While OCW and MOOC’s offer students video lectures from the world’s best universities, the non-profit Khan Academy seeks to revolutionize K-12 education. Although earlier video lectures featured a professor standing at a dais, Khan’s videos display only a black screen with doodles and images, with Khan narrating off-camera. Khan’s short, focused, and casual videos have earned legions of fans, many way beyond primary school. Khan’s videos currently reach over 350,000 subscribers and has branched into a separate non-profit website with over 3,200 video-based lectures on everything from physics to finance.

“If Isaac Newton had done YouTube videos on Calculus, I wouldn’t have to.” – Sal Khan

One of those visitors is Robert Talbert, an associate professor of Mathematics and computer science at Franklin College. He used OCW course materials to supplement his own class curriculum in a “flipped” method. His relatively small classroom of 15 students acquired the majority of the course content outside of class through media resources. They also used the technology available inside the classroom to seek help from Talbert and to do various computer lab exercises. Although Talbert’s inverted approach to education is undeniably unique, it is not an entirely new concept.

The Future: Video-Based Learning and the Flipped Classroom

The Khan Academy has sparked conversations about the “flipped classroom” model of education. In a flipped system, students would watch video lectures at home, and work on exercises in class. The Khan Academy has recently embarked on a pilot project with two 5th and 7th grade math courses in the Los Altos Unified School District. Fifth-grade teacher Richard Julian, who leads one of the Khan classes, told Bloomberg Businessweek that the flipped model has taught students to learn from one another in class.

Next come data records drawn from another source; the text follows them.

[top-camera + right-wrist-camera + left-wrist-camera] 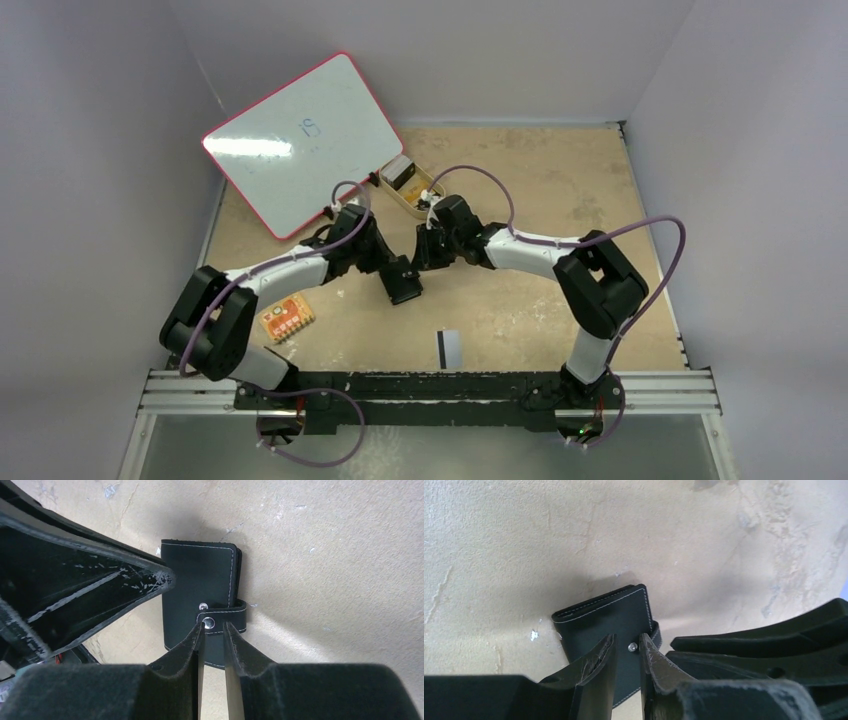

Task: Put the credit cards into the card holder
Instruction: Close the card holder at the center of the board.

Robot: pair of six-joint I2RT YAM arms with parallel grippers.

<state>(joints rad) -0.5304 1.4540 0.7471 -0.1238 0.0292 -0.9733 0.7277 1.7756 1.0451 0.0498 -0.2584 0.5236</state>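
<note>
The black card holder [407, 290] lies folded shut on the tan table, mid-table between both arms. Its snap tab [225, 617] hangs loose, unsnapped, beside the metal stud [631, 647]. My left gripper [628, 647] hovers over the holder's cover, jaws a narrow gap apart, nothing between them. My right gripper [214, 629] faces it from the other side, tips at the tab's end, also slightly apart and empty. One credit card [450, 346], grey with a black stripe, lies near the front edge.
A small orange board [287, 318] lies front left by the left arm. At the back, a tan tray [422, 199] holding small items sits next to a red-rimmed whiteboard [300, 140]. Grey walls close in the table on three sides.
</note>
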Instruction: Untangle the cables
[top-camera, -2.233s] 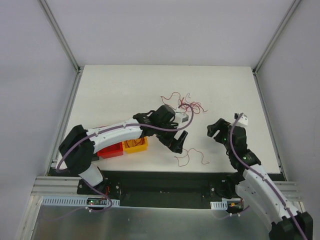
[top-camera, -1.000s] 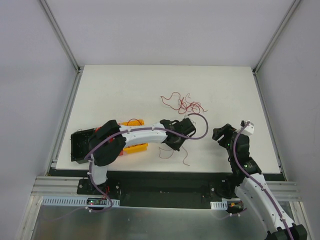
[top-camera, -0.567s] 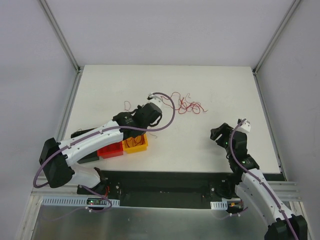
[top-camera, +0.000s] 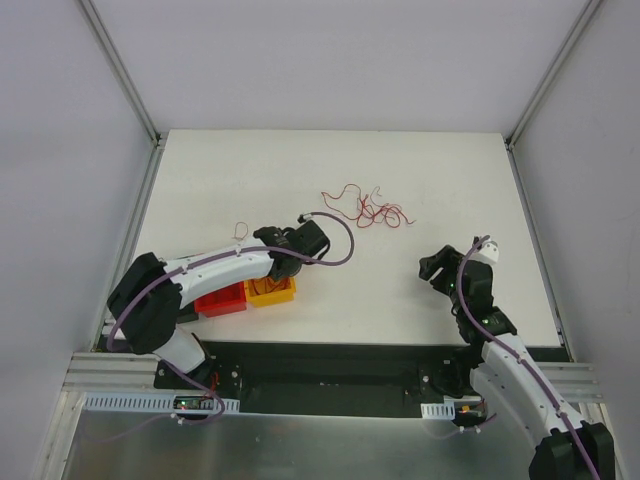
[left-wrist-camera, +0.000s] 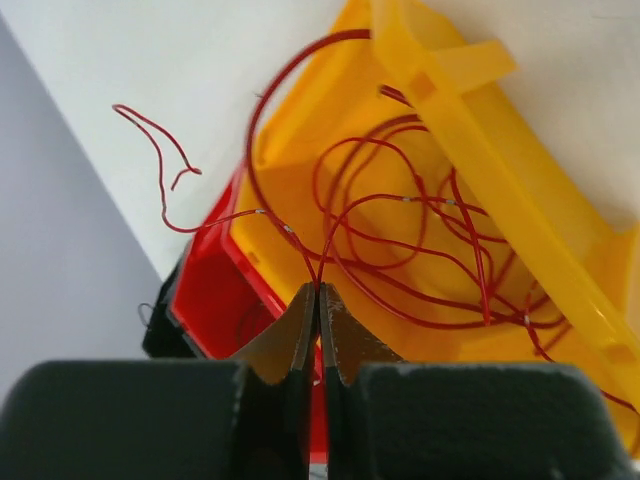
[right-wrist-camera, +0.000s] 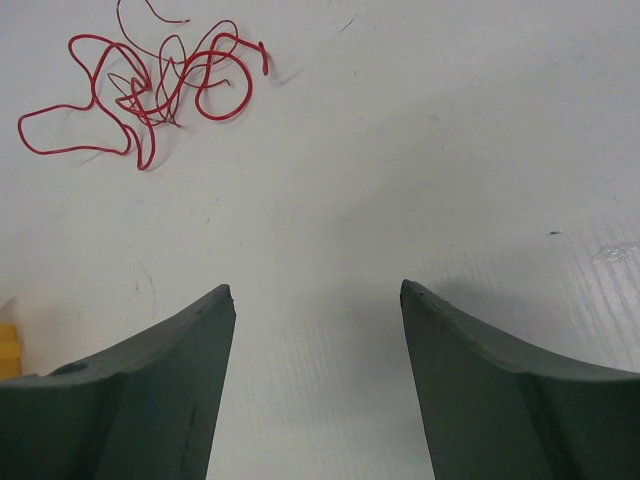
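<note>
The tangle of thin red cables (top-camera: 365, 208) lies on the white table right of centre, and it also shows in the right wrist view as a tangle (right-wrist-camera: 150, 90) far ahead on the left. My left gripper (left-wrist-camera: 318, 290) is shut on one red cable (left-wrist-camera: 255, 150), which loops out over the rim of the yellow bin (left-wrist-camera: 560, 250). Several more red cables (left-wrist-camera: 420, 250) lie coiled inside that bin. From above, the left gripper (top-camera: 270, 270) hangs over the yellow bin (top-camera: 282, 297). My right gripper (right-wrist-camera: 315, 290) stands open over bare table with nothing between its fingers; from above, the right gripper (top-camera: 437, 268) is right of the tangle.
A red bin (top-camera: 222, 303) stands directly left of the yellow one, and the red bin (left-wrist-camera: 205, 310) has a black bin (left-wrist-camera: 152, 322) beyond it. The table's front edge (top-camera: 330, 343) runs just below the bins. Grey walls enclose the table on three sides.
The left arm has carried its held cable from the front middle of the table back left and down over the yellow bin. The right arm has hardly moved and stays open.
</note>
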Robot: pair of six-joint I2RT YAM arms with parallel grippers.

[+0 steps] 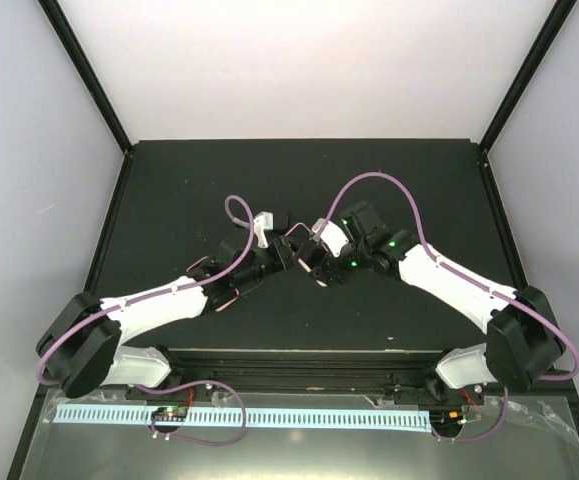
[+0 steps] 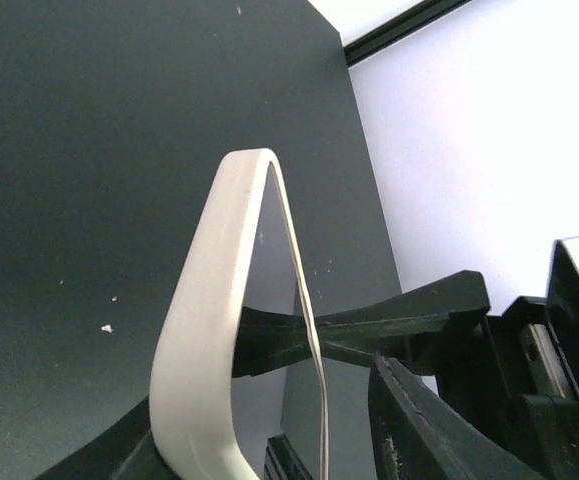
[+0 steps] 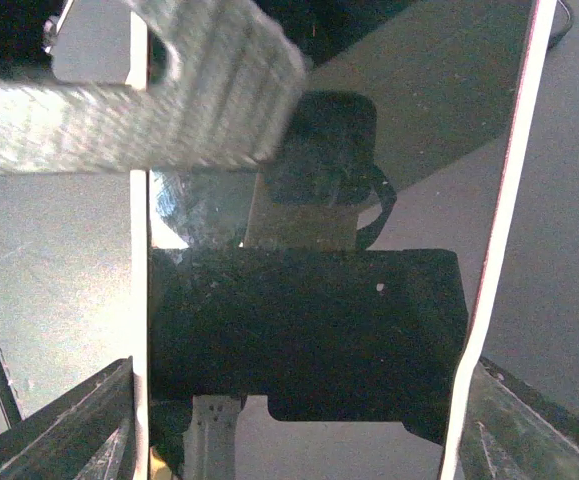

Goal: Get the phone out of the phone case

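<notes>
Both arms meet over the middle of the black table. The phone [image 3: 309,330], dark and glossy, spans my right gripper [image 3: 299,400], which is shut across its width, fingers pressing the white rims [image 3: 139,280] on both sides. The white phone case [image 2: 204,330] stands edge-on between the jaws of my left gripper [image 2: 269,420]. Its left finger touches the thick white band. Its right finger [image 2: 419,420] stands a little off the thin edge [image 2: 307,300], so this gripper is open around the case. From above, the left gripper [image 1: 274,242] and right gripper [image 1: 311,256] nearly touch, with a white corner [image 1: 262,226] showing.
A black bar [image 2: 389,320] crosses behind the case. A pale textured piece [image 3: 139,90], blurred, fills the right wrist view's upper left. The black table [image 1: 169,190] is ringed by white walls and black posts [image 1: 89,75]. A pale slotted strip [image 1: 269,415] runs along the near rail.
</notes>
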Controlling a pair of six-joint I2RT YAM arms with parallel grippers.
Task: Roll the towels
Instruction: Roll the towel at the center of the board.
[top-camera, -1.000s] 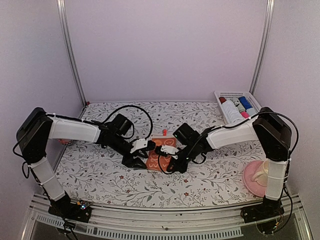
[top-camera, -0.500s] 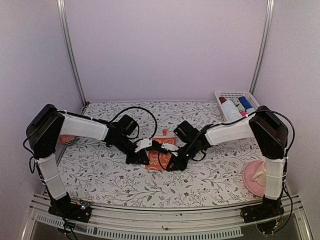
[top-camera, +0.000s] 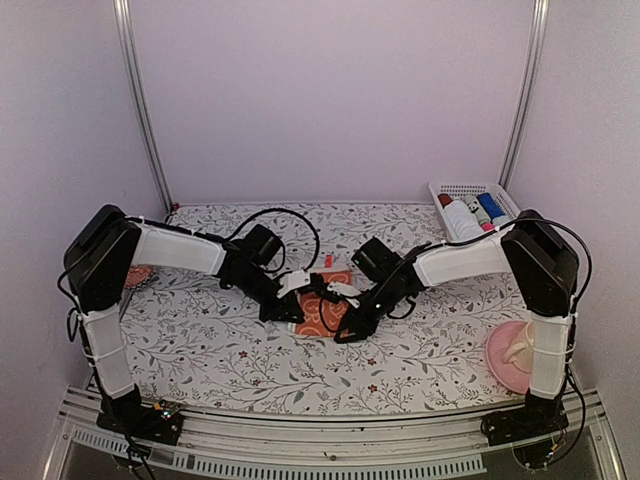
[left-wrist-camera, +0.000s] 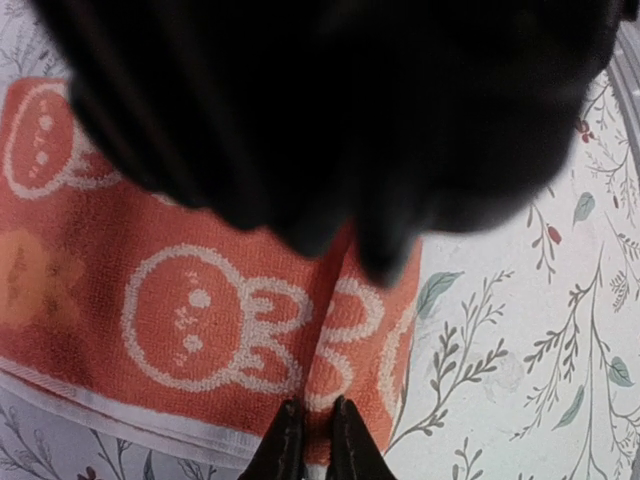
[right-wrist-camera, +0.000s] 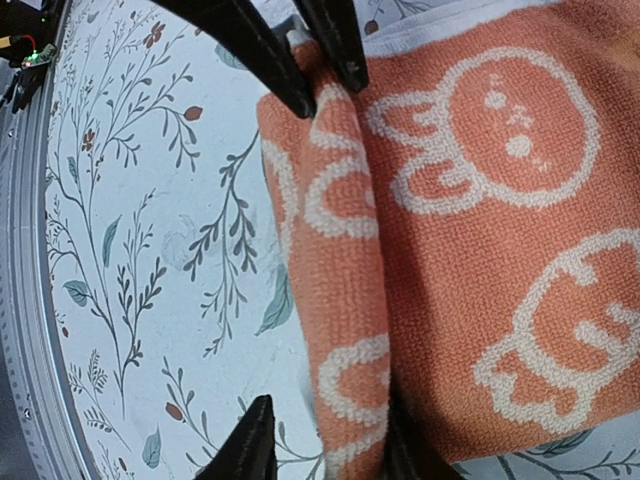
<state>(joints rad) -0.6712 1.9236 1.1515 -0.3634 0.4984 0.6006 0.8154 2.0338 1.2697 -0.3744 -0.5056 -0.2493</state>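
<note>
One orange-red towel (top-camera: 324, 312) with white rabbit-face prints lies flat on the floral table (top-camera: 220, 352), about midway between the two arms and slightly nearer the front edge than the back wall. Its edge on the near side is turned up into a raised fold (right-wrist-camera: 338, 250) that runs along the cloth like the first turn of a roll. The left gripper (left-wrist-camera: 315, 405) is pressed together on that fold – in the right wrist view its two black fingers (right-wrist-camera: 250, 50) pinch one end of the ridge, with cloth caught between the tips. The right gripper (right-wrist-camera: 325, 420) stands at the other end of the same ridge with its jaws spread: one finger is clear of the cloth over the bare table, the other sits on the far side of the fold, partly under the towel's edge. A dark blurred mass fills the upper part of the left wrist view – what it is cannot be told. Both arms reach inward from their bases, meeting over the towel. Further out, a white basket (top-camera: 452, 187) in the far right corner holds rolled cloths, and a pink dish-like thing (top-camera: 497, 362) rests near the right arm's base.
</note>
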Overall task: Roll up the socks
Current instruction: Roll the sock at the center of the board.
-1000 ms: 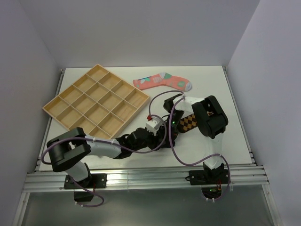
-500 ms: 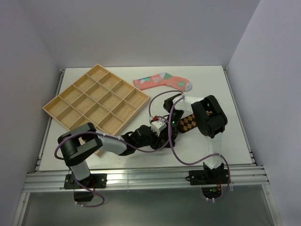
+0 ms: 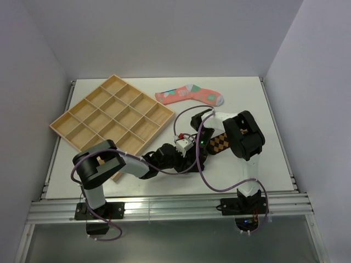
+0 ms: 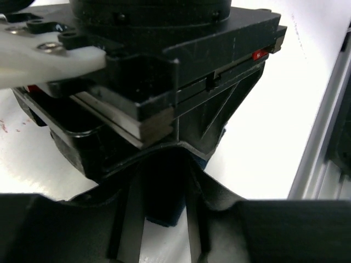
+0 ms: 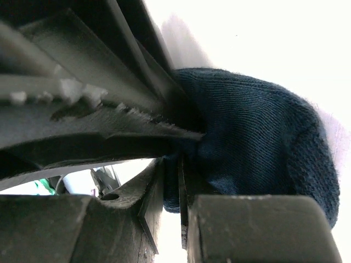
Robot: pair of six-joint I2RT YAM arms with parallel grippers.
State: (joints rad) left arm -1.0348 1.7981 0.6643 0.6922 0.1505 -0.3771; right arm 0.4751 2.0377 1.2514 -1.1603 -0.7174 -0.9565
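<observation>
The short dark navy sock (image 5: 258, 142) is bunched on the table between both grippers. In the top view it is hidden under them. My right gripper (image 5: 171, 183) is shut on a fold of it. My left gripper (image 4: 162, 183) is closed around dark navy fabric (image 4: 164, 211), facing the right gripper's body. In the top view the left gripper (image 3: 187, 158) and the right gripper (image 3: 198, 148) meet at the table's middle. The brown-and-orange diamond sock (image 3: 220, 143) lies just right of them, partly under the right arm. The pink sock (image 3: 189, 95) lies flat at the back.
A wooden tray (image 3: 112, 118) with many compartments sits at the left, and the left arm's elbow is close to its near corner. A purple cable (image 3: 204, 181) loops over the table near the grippers. The table's metal front rail (image 4: 323, 148) is close by.
The left arm's shoulder and elbow have swung right and forward, and its wrist has edged closer to the right gripper. The right arm and the socks have stayed in place.
</observation>
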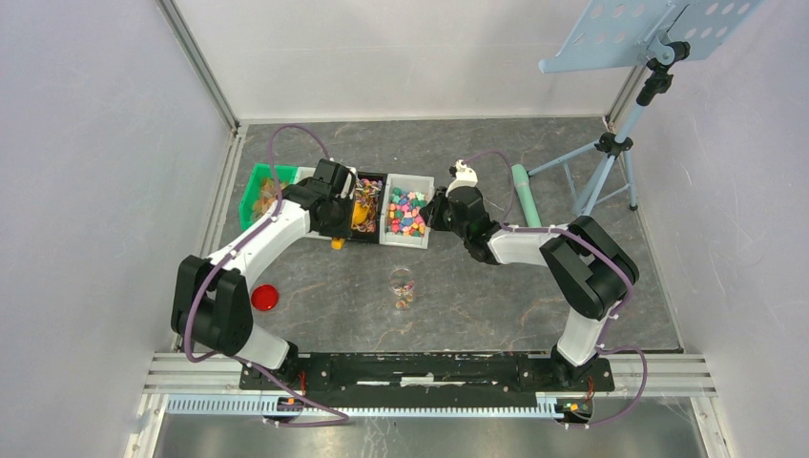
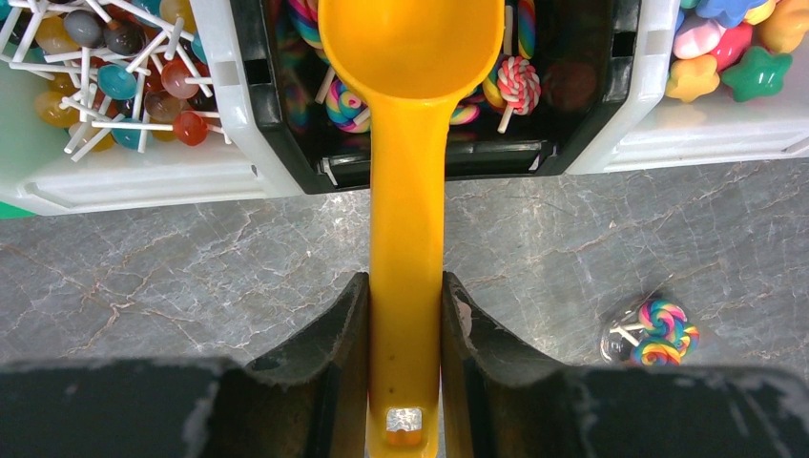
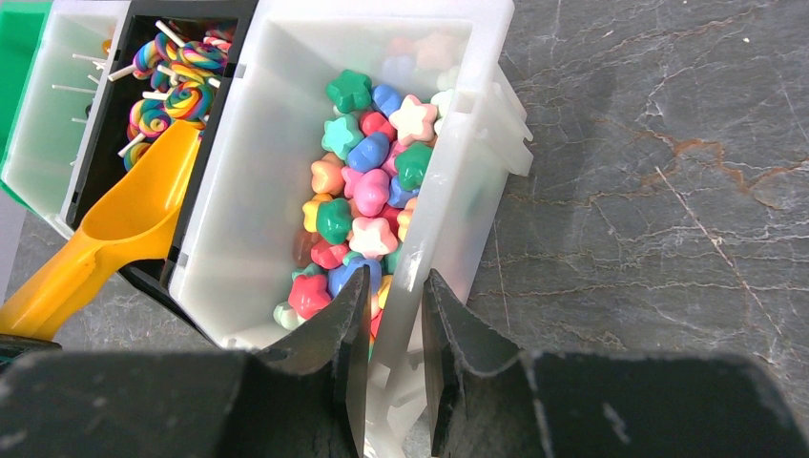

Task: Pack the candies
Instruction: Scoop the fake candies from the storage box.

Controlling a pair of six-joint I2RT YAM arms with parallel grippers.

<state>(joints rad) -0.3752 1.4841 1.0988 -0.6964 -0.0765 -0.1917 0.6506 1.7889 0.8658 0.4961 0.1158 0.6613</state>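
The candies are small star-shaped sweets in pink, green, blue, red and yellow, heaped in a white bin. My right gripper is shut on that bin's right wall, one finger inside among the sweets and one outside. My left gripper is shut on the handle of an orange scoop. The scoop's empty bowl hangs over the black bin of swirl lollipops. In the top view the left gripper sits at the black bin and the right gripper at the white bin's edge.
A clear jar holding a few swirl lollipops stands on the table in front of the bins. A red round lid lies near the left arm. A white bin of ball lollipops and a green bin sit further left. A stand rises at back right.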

“It’s amazing – I think you just got a glimpse at the future of education.”– Bill Gates

Proponents of the flipped model aren’t limited to grade school. Robert Talbert, associate professor of mathematics and computer science at Franklin College, has used OpenCourseWare to flip his own classes, using classroom time for lab exercises. Professor Talbert writes a blog on The Chronicle of Higher Education, where he often discusses strategies for the flipped method.

Often, the lagging students are tutored by the students who are ahead. “The kids know whom to call on,” says Julian. “It happened on its own. They just began to get out of their seats and work with each other.”

Video-based learning makes the flipped model classroom, and its future looks bright. As the model gains acceptance and technology continues to advance, we may see some combination of the Khan Academy and YouTube EDU. In this education of the future, students could watch videos, gain a mastery of a subject, and then produce their own videos for others. Indeed, Udacity boasts that star student Gundega Dekena gained enough knowledge to become an assistant instructor after completing four courses. In the coming years, video-based education will be an increasingly-interactive process. It will truly be made by viewers like you.